91 points | by xnx 306 days ago

7 comments

BugsJustFindMe 306 days ago
> Google Search is now making it easier than ever to access the past.
I don't know about easier than ever. Easier than since google killed their own version of this that worked well until they killed it, sure.
[-]
- RajT88 305 days ago
  From what I recall the cached versions only had fairly recent versions. IA were always better for the archived versions.
  [-]
  - postalrat 305 days ago
    It's infuriating when there is text in the Google preview in search results that isn't in the linked document.
    My guess is that Google doesn't want to share the version of each page they get served to index.
    [-]
    - dietr1ch 304 days ago
      Well, no one can ensure that same text they found will be found again on a link. It can simply change since the last time you saw it.
      Now, building an index means that after you are done you can drop the data you had and use that space for getting newer data, so you might not even have it. It's probably smart to keep the data to help the crawler be less aggressive at downloading the whole internet though, but this data is globally replicated and ready to serve, might be just in 1.5+ hard disk drives that are not publicly reachable because they are dedicated to run the indexing service, not serve end users.
      Could Google do it? Yeah, sure, but they are busy doing LLM things.
- xnx 306 days ago
  cache:url still works (for now), but it's true there's no link to access it
  [-]
  - p0358 306 days ago
    True, although only if the link is actually cached, which I find to be the case far more rarely than before. But it does work and it's still helpful...
xnx 306 days ago
Cool to see the Internet Archive getting some official promotion from a megacorp like Google. I hope there's also proportional financial (and legal?) support.
lxgr 306 days ago
Doesn't work for me – probably one of those things that Google rolls out over the course of months without any way of telling whether you're already in the feature flag or not.
In the meantime, I'll keep using this handy bookmarklet: https://gist.github.com/n-st/0dd03b2323e7f9acd98e (which obviously only works for pages that are still available; for others, it requires copy-paste-ing the URL).
Also, Google/IA and me seem to have very different definitions of "easy":
> [...] conduct a search on Google as usual. Next to each search result, you’ll find three dots—clicking on these will bring up the “About this Result” panel. Within this panel, select “More About This Page” to reveal a link to the Wayback Machine page for that website.
The only thing that's missing is the "Beware of the Leopard" sign.
[-]
- jonah-archive 305 days ago
  When this was posted it was rolled out for a subset of users. At this time it should be fully rolled out for all users.
  [-]
  - lxgr 305 days ago
    I can see it now, thank you!
    That said, it's one full page scroll down, and that after two clicks at not-too-obvious menus. Not exactly in your face in terms of discoverability.
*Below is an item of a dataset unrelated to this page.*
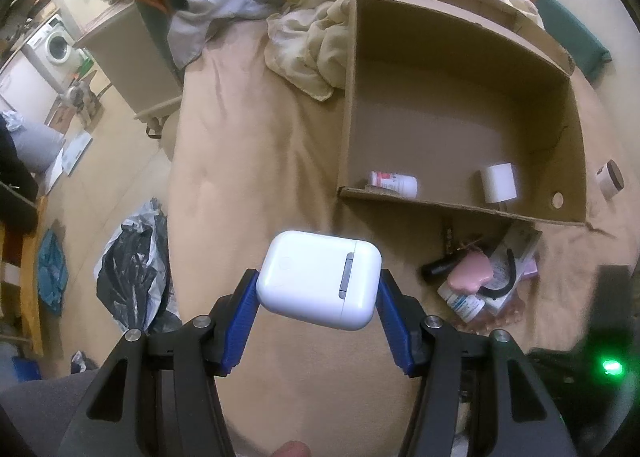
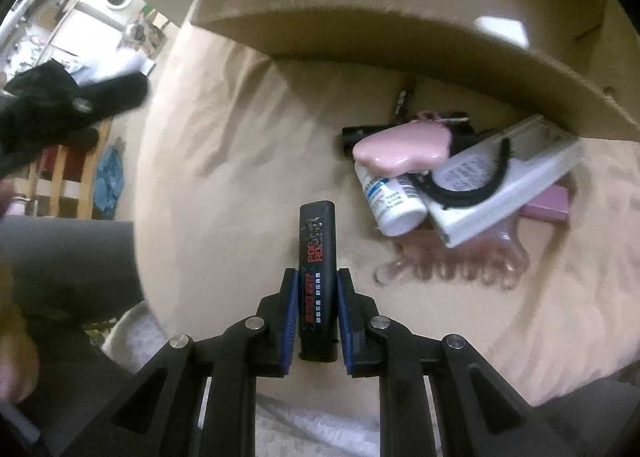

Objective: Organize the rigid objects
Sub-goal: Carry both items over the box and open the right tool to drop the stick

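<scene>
My left gripper [image 1: 319, 281] is shut on a white earbud case [image 1: 319, 279] and holds it above the bed, short of the open cardboard box [image 1: 460, 105]. A small pill bottle [image 1: 394, 182] and a white cylinder [image 1: 499, 181] lie inside the box. My right gripper [image 2: 318, 287] is shut on a black stick-shaped tube [image 2: 317, 277] with red lettering, above the bed. A pile sits by the box's front wall: a pink heart-shaped case [image 2: 402, 151], a white bottle [image 2: 394, 203], a white box [image 2: 508, 193], a black hair band [image 2: 476, 193], a clear hair claw [image 2: 452, 261].
The pile also shows in the left wrist view [image 1: 478, 281]. A small jar [image 1: 610, 179] lies right of the box. Crumpled sheets [image 1: 304, 41] lie behind the box. A black plastic bag [image 1: 132, 277] is on the floor left of the bed.
</scene>
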Demonstrator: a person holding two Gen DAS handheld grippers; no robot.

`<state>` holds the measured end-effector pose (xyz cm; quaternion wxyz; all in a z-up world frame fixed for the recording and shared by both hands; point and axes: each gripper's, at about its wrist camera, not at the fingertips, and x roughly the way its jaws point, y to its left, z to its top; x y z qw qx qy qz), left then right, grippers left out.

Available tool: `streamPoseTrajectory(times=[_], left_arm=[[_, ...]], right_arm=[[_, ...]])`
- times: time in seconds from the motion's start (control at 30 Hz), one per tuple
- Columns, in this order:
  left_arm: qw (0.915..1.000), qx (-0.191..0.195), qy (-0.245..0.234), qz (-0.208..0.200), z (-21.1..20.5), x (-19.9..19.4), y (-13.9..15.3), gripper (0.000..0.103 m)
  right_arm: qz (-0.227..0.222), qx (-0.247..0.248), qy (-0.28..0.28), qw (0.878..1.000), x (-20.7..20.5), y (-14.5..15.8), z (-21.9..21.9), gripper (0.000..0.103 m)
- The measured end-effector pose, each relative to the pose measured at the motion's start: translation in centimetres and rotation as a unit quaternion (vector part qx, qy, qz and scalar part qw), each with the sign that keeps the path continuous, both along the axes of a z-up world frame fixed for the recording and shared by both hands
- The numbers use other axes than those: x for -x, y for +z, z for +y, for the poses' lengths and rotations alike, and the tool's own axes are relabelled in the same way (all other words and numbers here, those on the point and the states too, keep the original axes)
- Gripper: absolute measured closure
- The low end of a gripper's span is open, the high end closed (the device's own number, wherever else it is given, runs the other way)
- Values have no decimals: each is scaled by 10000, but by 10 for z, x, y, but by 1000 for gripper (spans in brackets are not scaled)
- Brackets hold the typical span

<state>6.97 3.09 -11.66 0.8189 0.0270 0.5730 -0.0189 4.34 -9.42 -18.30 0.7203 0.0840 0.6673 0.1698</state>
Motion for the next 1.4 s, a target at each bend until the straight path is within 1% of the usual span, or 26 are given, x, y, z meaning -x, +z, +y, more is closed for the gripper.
streamPoseTrajectory(times=[0.13,0.23,0.3,0.37,0.47,0.63,0.83,0.97,1.07,1.1,1.17,1.2,1.3,1.33,1.4], left_arm=[[10000,-79,-22,-19,-2,1,-1,49],[9999,-68,-75,-28,-5,2,1,49],[9998,-48,-198,6,-9,2,3,49],[9995,-28,-301,22,-12,-1,7,49],[9992,-71,-384,-110,-17,-9,19,49],[9986,23,-463,-252,-28,-30,36,49],[9960,-138,-755,-467,-58,-63,48,49],[9950,-145,-854,-501,-76,-90,45,49],[9948,-139,-832,-572,-87,-109,36,49],[9958,-68,-744,-534,-87,-114,32,49],[9975,209,-554,-375,-86,-125,19,49],[9978,266,-489,-347,-86,-129,12,49],[9982,124,-466,-366,-90,-136,-7,49],[9983,94,-473,-335,-91,-137,-12,49],[9987,66,-460,-225,-91,-137,-22,49]], right_arm=[[-232,-89,-105,9996,4,21,-17,83],[-371,-211,-253,9988,5,35,-32,83],[-466,-311,-363,9978,5,43,-44,83],[-628,-377,-465,9962,2,52,-60,83],[-758,-480,-643,9939,-3,63,-77,83],[-999,-529,-851,9899,-25,80,-101,83],[-1247,-501,-1029,9856,-68,97,-132,83],[-1335,-407,-1155,9835,-104,96,-141,83],[-1374,-378,-1222,9822,-128,91,-146,83],[-1457,-409,-1237,9807,-134,89,-147,83],[-1548,-415,-1256,9791,-143,85,-149,83],[-1559,-386,-1278,9787,-146,81,-149,83],[-1427,-421,-1345,9797,-150,65,-149,83],[-1377,-401,-1334,9806,-151,60,-148,83],[-1325,-543,-1281,9814,-155,53,-146,83]])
    Hopefully this is just a first step – keeping archived sites indexed and/or automatically forwarding people to IA links once the original goes down would be amazing!
    Within reason, of course; there's possibly a point where it would be a bit "too discoverable" and make people exclude their site from archiving as a general precaution. (I could see people being generally fine with being archived, but not with being google-able forever.)
creer 306 days ago
Internet Archive is amazing, and vulnerable: It's a single entity in a single jurisdiction unfriendly to this kind of effort. Are there efforts to duplicate it? For the book side - and some magazines, there is libgen and such. Is there something for the web side? music, photos, software? Any current effort by Internet Archive themselves?
A quick look now at archive.org didn't find much.
A hint that "partner institutions" can maintain local copies. Some which might be "one-off" copies, not maintained up to date.
There was an IA.BAK project.
There was a useful discussion 4 years ago, here:
https://old.reddit.com/r/DataHoarder/comments/h02jl4/lets_sa...
ahmedfromtunis 306 days ago
It was a bummer when Google removed access to their cached version of webpages.
This is a step in the right direction, even though navigating the Wayback Machine often results in the tab crashing.
elektor 306 days ago
Kagi does the same thing
https://imgur.com/a/z4D8aDo
[-]
- p0358 306 days ago
  At least here it's right there on the spotlight, in Google it's so hidden beneath that I doubt anyone will ever notice it.
  [-]
  - msephton 297 days ago
    It really is hidden away isn't it. What a waste of time
terrycody 304 days ago
But is there a way to check when a specific webpage first posted online? I doubt it...
[-]
- msephton 297 days ago
  You can ask for the oldest version of any page that is on the Wayback Machine. That may or may not be the first posting, depending on the date. The further back in time you go, the more spotty the archive becomes. Late 1990s and early 2000s is quite patchy. Just enter the URL into Wayback Machine and you'll see two dates (first and last) and a timeline (all the archives versions).